About this coloring page
We chose this Pentagon design because it strikes a balance most shapes pages miss: detailed enough to feel like a real picture, simple enough that a four-year-old can finish it before the timer runs out and ask for another. The composition is centered with generous margins, which means the page looks great even when a younger artist colors well outside the lines, and the major shapes are big enough to fill in confidently with a single crayon stroke.
For more shapes-themed activities, browse our curated activity guide with pairing ideas for parents and classroom teachers.
Pair the page with a basic 24-pack of crayons, or get fancy with watercolor pencils for a softer look. We’ve tested it with markers too — the heavier outlines help contain the color so accidental over-coloring is less catastrophic than usual. If you have access to gel pens, those work especially well for the smaller interior details, and a metallic gold or silver gel pen used sparingly gives any finished page that “framed and hung in the hallway” level of polish without much extra effort.
This page fits naturally into preschool geometry, occupational-therapy practice, scavenger hunts. Parents tell us they keep a small folder of printed sheets in the car for restaurant waits and waiting rooms; teachers stash them in their sub-plans folder for the days a lesson runs short. The Pentagon design works in either context because it doesn’t require any setup conversation — kids see it, recognize it, and start coloring without needing the activity explained.
If your child finishes quickly and wants more, jump to one of the related pages at the bottom — they share a theme but vary the difficulty so you can keep the activity fresh for another twenty minutes. The whole Shapes collection is designed to be browsed this way, with each page leading naturally into another, and the related links at the bottom of every page make it easy to keep the momentum going without you having to hunt for the next thing.
Coloring tips
- Save a sticker sheet for the end — three or four well-placed stickers turn a finished page into a card or gift tag.
- Layer two crayon colors on top of each other to invent a new shade; reds and yellows make a particularly good shapes-themed orange.
- Try one color family per area — warm colors (red, orange, yellow) for a sunny mood, cool colors (blue, green, purple) for a calm one.
- Outline each section in marker before filling with crayon for a stained-glass effect.
- Tape the page to a window after coloring with markers; the light coming through gives a stained-glass effect kids love.
- Color the background first with a light wash so the Pentagon stands out.
Want printable-friendly paper recommendations? See our quick guide to crayons, markers and printer paper →
Conversation starters
Coloring time is a great moment to talk. Try these prompts while your child is working on their pentagon page:
- What would happen next if this picture was the cover of a story?
- If you could give it a name, what would it be?
- Where does this Pentagon live? In a forest, a city, a kitchen, somewhere else?
- What sound does it make? Show me with your face.

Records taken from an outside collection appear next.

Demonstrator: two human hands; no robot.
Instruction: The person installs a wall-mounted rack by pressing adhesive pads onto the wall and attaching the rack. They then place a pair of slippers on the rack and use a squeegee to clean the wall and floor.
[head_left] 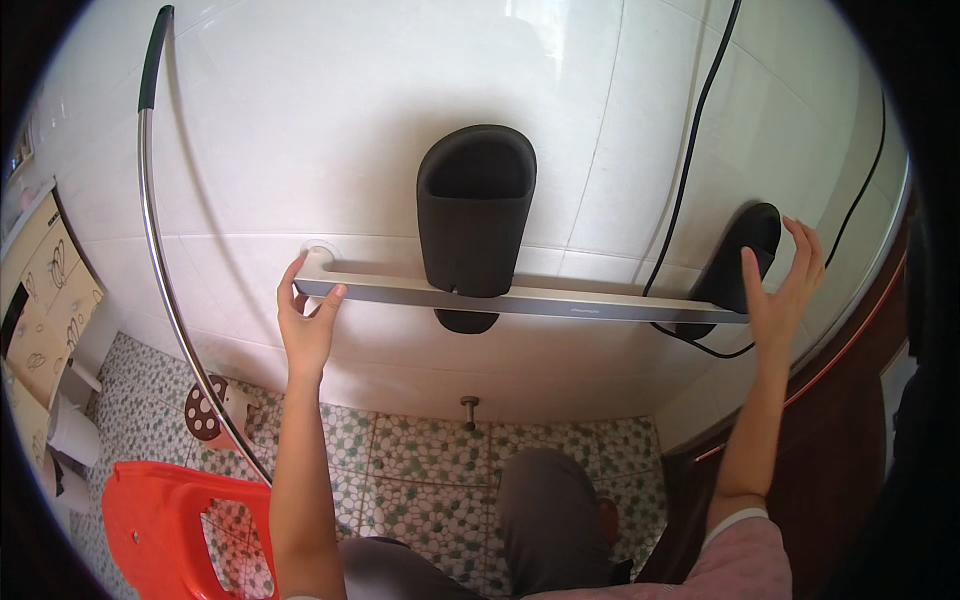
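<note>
A long white and grey slipper rack bar (570,306) runs across the tiled wall. My left hand (310,322) grips its left end, thumb in front and fingers round the side. A black slipper (474,240) stands upright behind the bar near its middle, with its lower end showing beneath. Another black slipper (738,258) leans at the bar's right end. Beside that slipper is my right hand (782,290), its thumb and fingers spread apart. The thumb overlaps the slipper's edge; whether it touches is unclear. My right wrist hides the bar's right tip.
A curved metal rod with a dark sleeve (150,190) rises at left. Below are a red plastic stool (150,520) and a pink brush holder with a brown top (205,410). A black cable (690,150) hangs behind the bar. A short metal tap (469,410) juts from the lower wall.
</note>
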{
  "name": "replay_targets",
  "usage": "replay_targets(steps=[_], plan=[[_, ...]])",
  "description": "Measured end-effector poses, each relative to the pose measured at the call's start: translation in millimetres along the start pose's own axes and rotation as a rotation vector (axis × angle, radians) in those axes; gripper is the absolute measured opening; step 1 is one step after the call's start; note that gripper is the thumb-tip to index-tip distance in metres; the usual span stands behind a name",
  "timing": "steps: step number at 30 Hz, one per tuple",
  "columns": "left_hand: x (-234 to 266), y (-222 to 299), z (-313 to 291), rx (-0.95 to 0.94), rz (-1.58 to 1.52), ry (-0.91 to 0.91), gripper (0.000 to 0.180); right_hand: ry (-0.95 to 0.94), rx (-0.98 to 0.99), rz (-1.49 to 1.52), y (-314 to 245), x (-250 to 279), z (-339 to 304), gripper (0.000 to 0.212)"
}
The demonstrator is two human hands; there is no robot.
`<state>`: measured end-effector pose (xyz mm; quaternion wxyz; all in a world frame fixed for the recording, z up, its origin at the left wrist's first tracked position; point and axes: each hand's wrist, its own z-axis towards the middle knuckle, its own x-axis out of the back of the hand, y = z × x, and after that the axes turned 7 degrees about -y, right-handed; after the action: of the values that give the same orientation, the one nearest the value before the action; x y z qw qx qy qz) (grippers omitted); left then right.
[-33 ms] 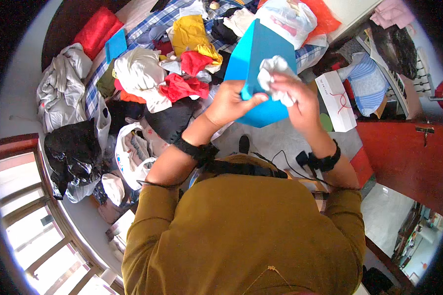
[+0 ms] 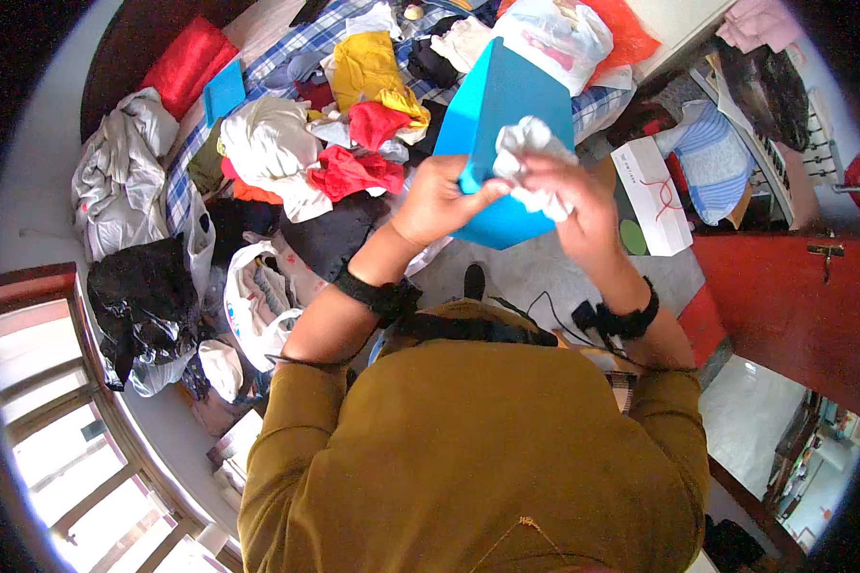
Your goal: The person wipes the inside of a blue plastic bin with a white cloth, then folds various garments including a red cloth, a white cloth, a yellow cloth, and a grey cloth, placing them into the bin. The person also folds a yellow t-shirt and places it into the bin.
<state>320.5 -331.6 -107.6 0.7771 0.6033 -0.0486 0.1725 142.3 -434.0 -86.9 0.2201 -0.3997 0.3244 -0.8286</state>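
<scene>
Blue, stiff-looking panels form the box-like container (image 2: 526, 81) held out in front of the person, between the near edge of the bed and the body; whether its far end rests on the checked bedsheet (image 2: 602, 107) or hangs clear of it cannot be told from this view. The left hand (image 2: 438, 202) is closed on the container's near left corner, thumb laid along the near edge and fingers wrapped round the far side, mostly out of sight. The right hand (image 2: 583, 196) has its fingers bunched around a crumpled white cloth (image 2: 527, 143), possibly tissue, which appears to lie against the container's right-hand face.

Judging by that pose, wiping this face is the step in hand, with the left hand as the clamp and the right doing the rubbing. The next move calls for a firm left grip and flat, even pressure through the cloth, then a turn of the container to bring round the sides now facing away.

Far left on the bed lie a smaller blue flat piece (image 2: 224, 91) and a yellow garment (image 2: 366, 67), with a red garment (image 2: 358, 172) nearer. To the right of the right hand stands a white box (image 2: 652, 196) with a red cord.
</scene>
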Motion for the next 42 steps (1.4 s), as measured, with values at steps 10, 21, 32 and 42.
replay_targets(steps=[10,21,32,42], plan=[[13,15,17,0.212,-0.298,0.351,0.032,0.905,-0.336,0.472,63,108,-16,0.020],[36,11,27,0.252,-0.807,0.494,0.060,0.315,0.107,0.234,50,28,54,0.026],[39,5,1,0.280,-0.960,0.534,0.061,0.199,0.397,-0.279,62,45,93,0.053],[34,3,-17,0.316,-0.989,0.894,0.052,0.099,-0.408,-0.197,133,29,27,0.039]])
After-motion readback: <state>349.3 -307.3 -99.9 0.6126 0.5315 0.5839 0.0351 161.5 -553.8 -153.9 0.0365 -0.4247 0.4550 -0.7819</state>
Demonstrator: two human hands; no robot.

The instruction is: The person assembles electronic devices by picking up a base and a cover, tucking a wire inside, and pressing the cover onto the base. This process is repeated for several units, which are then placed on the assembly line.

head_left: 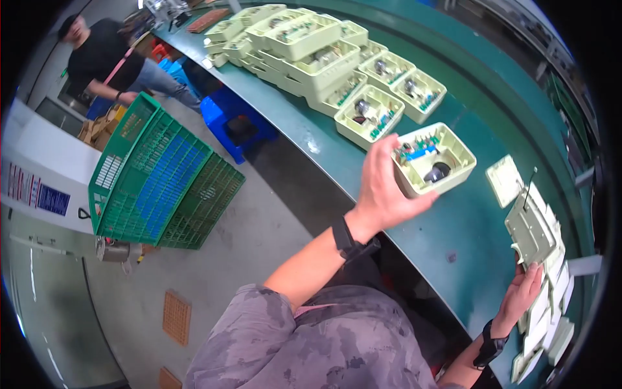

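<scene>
My left hand [382, 185] grips the near side of a pale cream plastic housing [414, 185], tilted a little above the bench. Inside it sit a green circuit board [421, 149] with a blue part and a dark round component [437, 172]. Over at the right, my right hand [523, 292] has its fingers closed on the lower end of a cream plastic cover [532, 227], whose inner side shows. A thin dark wire or stalk [531, 185] sticks up by that cover. More covers [547, 305] lie overlapped in a row under and beside the hand.
Stacked housings [324, 58] with boards fill the far part of the green bench [453, 253]. Left of the bench stand a blue stool [236, 123] and tall green crates [162, 175]. A person [110, 61] in a black top stands behind the crates.
</scene>
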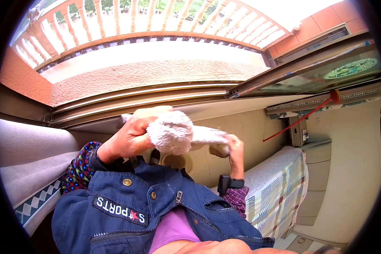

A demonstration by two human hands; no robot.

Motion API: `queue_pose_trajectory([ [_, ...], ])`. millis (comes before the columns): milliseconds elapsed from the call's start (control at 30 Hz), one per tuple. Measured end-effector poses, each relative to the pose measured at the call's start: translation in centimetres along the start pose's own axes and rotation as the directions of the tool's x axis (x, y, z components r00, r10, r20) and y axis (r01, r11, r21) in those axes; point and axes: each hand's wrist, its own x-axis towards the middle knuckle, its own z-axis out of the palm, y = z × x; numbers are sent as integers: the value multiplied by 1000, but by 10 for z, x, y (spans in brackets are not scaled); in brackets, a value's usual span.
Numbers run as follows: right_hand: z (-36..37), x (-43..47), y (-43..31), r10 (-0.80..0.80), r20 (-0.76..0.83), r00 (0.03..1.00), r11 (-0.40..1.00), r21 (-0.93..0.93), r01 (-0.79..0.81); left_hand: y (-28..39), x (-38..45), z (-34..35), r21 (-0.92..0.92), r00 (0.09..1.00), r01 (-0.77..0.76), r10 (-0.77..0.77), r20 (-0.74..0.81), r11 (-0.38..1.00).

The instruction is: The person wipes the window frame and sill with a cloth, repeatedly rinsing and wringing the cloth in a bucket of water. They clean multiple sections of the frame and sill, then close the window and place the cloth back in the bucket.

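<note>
A pale grey plush cloth [173,132] is stretched between my two hands at the window sill. My left hand [131,136] grips its bunched, fluffy end. At the other end my right hand [236,147] has its fingers closed around the cloth, where a brownish, dirty-looking part hangs down. The metal sliding window track [139,100] runs just beyond my hands. Below the cloth, a round basin [190,163] stands on the floor, partly hidden by the cloth and my vest.
A glass sliding pane [308,77] stands at the right. Beyond the window is a balustrade [149,19]. A light curtain [35,149] hangs at the left. To the right are a bed with a checked cover [276,193] and a thin red stick [300,120].
</note>
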Motion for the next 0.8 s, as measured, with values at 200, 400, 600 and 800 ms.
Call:
queue_pose_trajectory([
  [200,84,-7,-5,-475,11,880,763,-493,418,22,54,45,45,996,85,-86,30,995],
  [400,110,-26,-6,-211,100,972,952,247,181,19,89,80,186,941,328,-338,23,926],
  [600,104,-50,-5,-39,235,971,784,610,-117,54,108,89,-66,858,454,-416,303,889],
  [800,72,-88,-14,16,245,969,678,709,-191,-1,102,59,-123,885,466,-463,49,876],
])
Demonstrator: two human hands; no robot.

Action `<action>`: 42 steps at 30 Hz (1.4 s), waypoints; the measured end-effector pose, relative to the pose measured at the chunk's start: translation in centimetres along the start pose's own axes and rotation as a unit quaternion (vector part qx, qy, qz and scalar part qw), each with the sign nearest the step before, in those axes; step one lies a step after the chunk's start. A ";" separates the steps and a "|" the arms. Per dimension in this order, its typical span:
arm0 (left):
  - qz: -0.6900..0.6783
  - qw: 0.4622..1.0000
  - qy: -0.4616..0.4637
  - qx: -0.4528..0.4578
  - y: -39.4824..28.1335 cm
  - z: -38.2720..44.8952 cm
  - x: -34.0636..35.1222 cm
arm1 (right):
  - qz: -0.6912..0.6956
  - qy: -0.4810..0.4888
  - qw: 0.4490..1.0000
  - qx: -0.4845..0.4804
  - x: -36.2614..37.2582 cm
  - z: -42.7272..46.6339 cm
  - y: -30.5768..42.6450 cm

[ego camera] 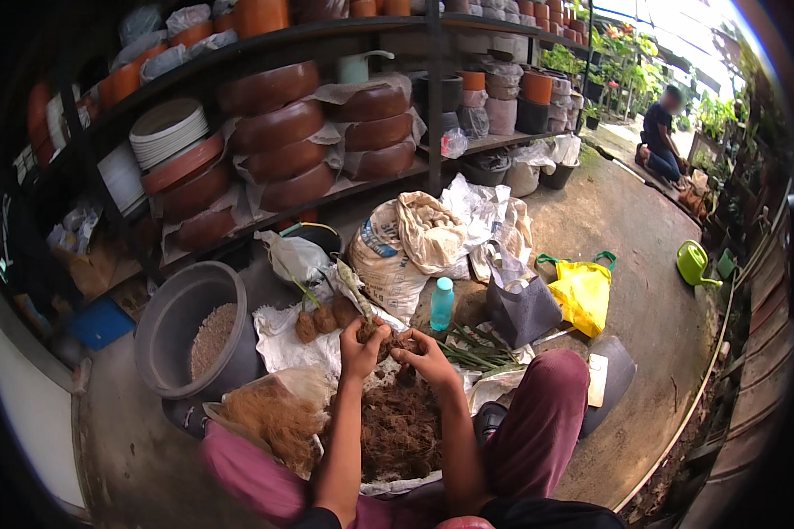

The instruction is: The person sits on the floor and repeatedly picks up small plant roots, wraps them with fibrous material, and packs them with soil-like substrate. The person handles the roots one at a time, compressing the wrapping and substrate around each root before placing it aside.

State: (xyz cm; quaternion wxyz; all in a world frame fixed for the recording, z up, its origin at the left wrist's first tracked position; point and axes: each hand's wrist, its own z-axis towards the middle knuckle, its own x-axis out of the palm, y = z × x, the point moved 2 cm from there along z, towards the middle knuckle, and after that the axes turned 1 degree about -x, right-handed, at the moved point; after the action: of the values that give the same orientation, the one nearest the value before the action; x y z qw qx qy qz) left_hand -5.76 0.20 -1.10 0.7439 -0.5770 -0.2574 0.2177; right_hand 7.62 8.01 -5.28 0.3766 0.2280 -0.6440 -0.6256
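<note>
My left hand [360, 350] holds the base of a plant with one upright mottled leaf [353, 285], probably a snake plant, wrapped in brown fibre. On the right side of that clump, my right hand [431, 360] grips loose fibre [390, 344] between thumb and fingers. Below both hands lies a heap of dark brown coconut-like fibre [397, 423] on white sacking. A bundle of lighter, hair-like fibre [274, 413] rests to the left. Just beyond my left hand, brown fibre balls [315, 321] sit on a white sack [291, 354], at least one with a green shoot.
Left stands a grey tub [192, 330] of pale granules. Ahead are a filled sack [387, 258], a turquoise bottle [441, 304], cut green leaves [480, 347], a dark bag [523, 304] and a yellow bag [581, 294]. Shelves [370, 188] hold pots. A person [661, 135] kneels far right.
</note>
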 end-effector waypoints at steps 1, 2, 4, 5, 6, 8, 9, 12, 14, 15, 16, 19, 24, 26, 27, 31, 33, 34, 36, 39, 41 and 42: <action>-0.005 1.000 -0.002 0.000 -0.4 0.0 0.2 | 0.020 0.006 1.000 0.002 -0.1 0.1 -0.2; -0.013 1.000 0.004 0.003 -0.9 -0.1 0.2 | 0.025 -0.007 1.000 -0.011 0.3 0.0 -0.7; -0.050 0.999 -0.010 0.013 -0.5 0.1 0.0 | 0.142 0.017 0.990 0.015 0.4 0.1 -1.4; -0.067 0.997 -0.018 0.018 -0.4 0.1 -0.4 | 0.200 0.030 0.979 0.028 0.5 0.2 -1.8; -0.056 0.997 -0.031 0.034 -0.8 0.3 -0.6 | 0.207 0.036 0.977 0.028 -0.1 0.4 -3.0; -0.095 0.993 -0.058 0.025 -1.4 0.4 -1.5 | 0.238 0.056 0.968 0.064 -0.8 0.2 -4.8; -0.112 0.991 -0.072 0.023 -1.8 0.5 -2.1 | 0.255 0.069 0.961 0.084 -0.8 0.1 -6.0; -0.097 0.991 -0.085 0.028 -4.5 0.3 -2.7 | 0.181 0.021 0.975 0.127 -1.8 0.3 -10.7; -0.102 0.989 -0.106 0.017 -4.8 0.0 -4.6 | 0.073 -0.007 0.972 0.223 -0.2 -0.7 -13.0; -0.107 0.989 -0.099 0.021 -4.8 0.3 -4.4 | 0.012 -0.034 0.964 0.263 -0.5 -1.7 -14.2; -0.116 0.990 -0.082 0.026 -5.0 0.7 -3.1 | -0.050 -0.034 0.969 0.241 -2.2 -2.0 -17.5; -0.132 0.987 -0.082 0.045 -4.5 0.5 -3.6 | -0.148 0.044 0.952 0.265 -1.2 -2.6 -20.6; -0.104 0.989 -0.074 0.076 -3.7 0.6 -3.0 | -0.259 -0.019 0.959 0.113 -0.2 -0.2 -15.7; -0.105 0.989 -0.071 0.079 -3.1 0.8 -2.3 | -0.080 -0.065 0.991 0.087 0.0 1.5 -11.2; -0.097 0.989 -0.084 0.077 -2.8 0.6 -3.1 | 0.071 -0.069 0.993 0.063 1.4 2.0 -8.9; -0.081 0.991 -0.077 0.071 -1.6 0.6 -2.4 | 0.171 -0.086 0.981 0.026 3.2 0.5 0.5; -0.066 0.995 -0.049 0.054 -2.0 0.4 -1.2 | 0.098 -0.112 0.988 -0.048 3.7 -0.2 2.8; -0.057 0.997 -0.036 0.047 -2.1 0.3 -0.7 | 0.048 -0.132 0.987 -0.080 3.6 0.1 2.5; -0.075 0.996 -0.025 0.042 -1.8 0.1 -0.1 | 0.027 -0.169 0.981 -0.086 4.0 -0.4 3.3; -0.066 0.997 -0.009 0.036 -1.6 0.0 -0.1 | 0.050 -0.215 0.970 -0.100 4.5 -0.9 4.3; -0.029 0.998 0.019 0.047 -1.9 0.1 -0.2 | 0.042 -0.228 0.965 -0.126 4.2 -0.8 4.1; -0.032 0.999 0.026 0.034 -2.4 -0.2 -0.3 | 0.037 -0.233 0.962 -0.139 4.2 -0.8 4.1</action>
State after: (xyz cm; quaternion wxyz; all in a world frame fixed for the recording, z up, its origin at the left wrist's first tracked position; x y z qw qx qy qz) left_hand -5.84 -0.71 1.17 0.7764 -0.5482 -0.2483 0.1874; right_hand 6.42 4.75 -0.50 0.2675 -0.0024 -0.6286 -0.7302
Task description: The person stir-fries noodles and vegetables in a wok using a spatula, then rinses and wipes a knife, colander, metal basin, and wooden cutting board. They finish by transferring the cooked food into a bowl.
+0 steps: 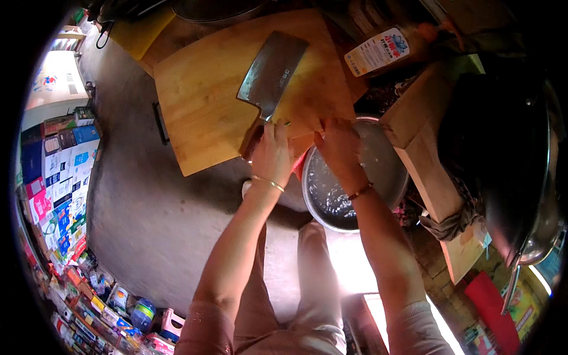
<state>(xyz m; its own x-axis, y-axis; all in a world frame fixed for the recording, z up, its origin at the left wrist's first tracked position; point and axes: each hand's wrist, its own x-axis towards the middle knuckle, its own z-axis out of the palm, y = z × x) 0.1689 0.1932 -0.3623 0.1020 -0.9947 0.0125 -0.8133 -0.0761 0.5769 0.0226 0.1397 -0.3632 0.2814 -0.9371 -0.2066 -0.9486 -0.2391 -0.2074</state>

- Pick the part of the page you like best — what makes that part the best?
Learn a little more
Most educational-themed pages on KidColor pull from the wider world of public-domain illustration, then get redrawn with thicker outlines and simpler shapes so they print cleanly and color easily. The Pentagon design is a friendly, kid-readable take on the subject — perfect as a jumping-off point for a quick conversation, a related picture book at the library, or a short field trip if the season is right. Pair it with one or two other Shapes pages from this site for a longer activity, or use it as a single five-minute warm-up before moving on to something else.
Looking for an extension activity? Pair this page with companion craft kit ideas for a longer rainy-afternoon project.